The virtual experience of the College House system—now stripped down to its barest parts of Sunday House meetings and group bonding exercises—is a perfect example of this problematic rationale. Expecting students to organize events and attend weekly meetings for College Houses they may never live in is just one example of a misguided strive towards “normal” expectations for student involvement in Bowdoin activities and academics.
It feels strange to strive for “normalcy” when what is normal for Bowdoin—and for the outside world—was never ideal. Even in our frustrating experiences with virtual calls, one must also acknowledge the privilege that comes with the thinking that “normal” at Bowdoin was ever free of barriers such as racism, socioeconomic inequality and other systematic disadvantages that privileged students and staff sometimes do not acknowledge. Nevertheless, professors, deans and other administrators must start responding differently to student stressors. This is especially true as work environments now extend beyond the grind of academic life on Bowdoin’s campus to encompass personal hardships, such as ones that K Irving ’21 shared in her op ed, that create unequal barriers to academic engagement.

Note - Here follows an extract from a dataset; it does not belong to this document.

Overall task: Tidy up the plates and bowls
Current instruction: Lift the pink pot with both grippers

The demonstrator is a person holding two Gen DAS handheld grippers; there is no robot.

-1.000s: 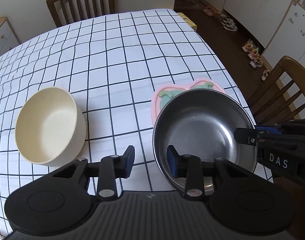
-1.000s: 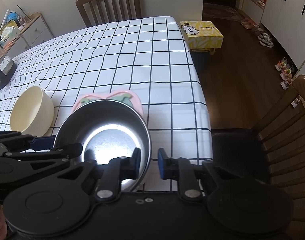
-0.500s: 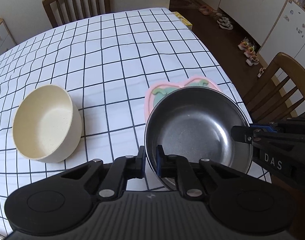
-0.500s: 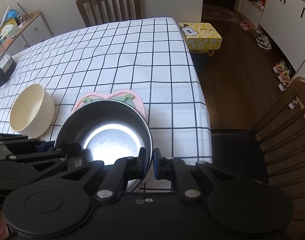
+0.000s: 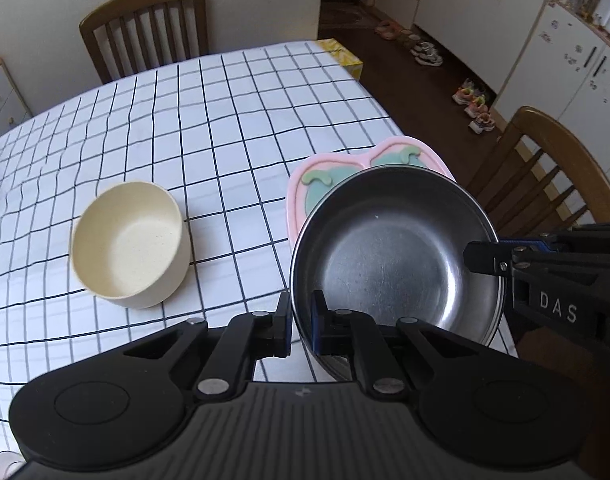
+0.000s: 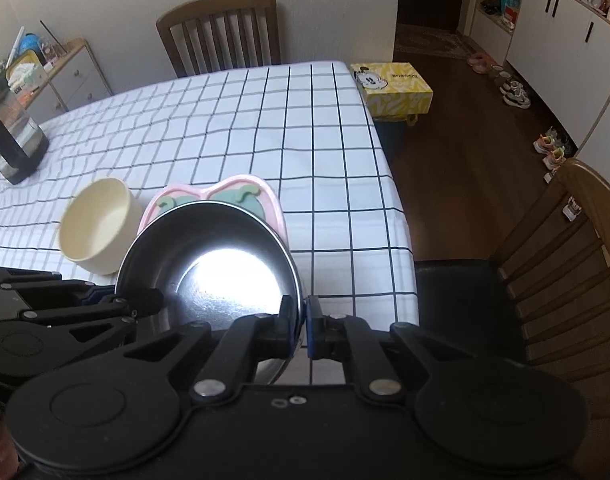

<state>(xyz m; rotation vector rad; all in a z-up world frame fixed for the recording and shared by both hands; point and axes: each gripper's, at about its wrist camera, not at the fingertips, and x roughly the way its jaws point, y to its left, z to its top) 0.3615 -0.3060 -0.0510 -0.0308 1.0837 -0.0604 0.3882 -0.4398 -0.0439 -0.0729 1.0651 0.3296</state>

In a Zoom interview with the Orient this week, Jeremiah Brown ’23 noted that “Maybe we need to let go of trying to recreate what we had. . .and instead embrace change.”
We wholeheartedly agree. A shift is needed. We need to focus on making life work for the present moment—however that may be most feasible. More than likely, this will look very different from what we have always been used to. And that’s okay.
In the macro sense, Bowdoin will not reverse the clock on the most pressing issues in our world or ease our fear, hurt and great sense of foreboding for crises to come. But Bowdoin can work on building itself as a microcosm of the Common Good by listening to student demands for Credit/D/Fail options, providing adequate and no-strings-attached financial aid and becoming more transparent and flexible for leaves of absence next semester.
We are scared—but even in this fear, we can take care of ourselves and each other, and we can ask the College to stop expecting the past and start preparing for the future.
This editorial represents the majority view of the Orient’s Editorial Board, which is comprised of Julia Jennings, Diego Lasarte, Kate Lusignan, Nina McKay, Katherine Pady and Ayub Tahlil.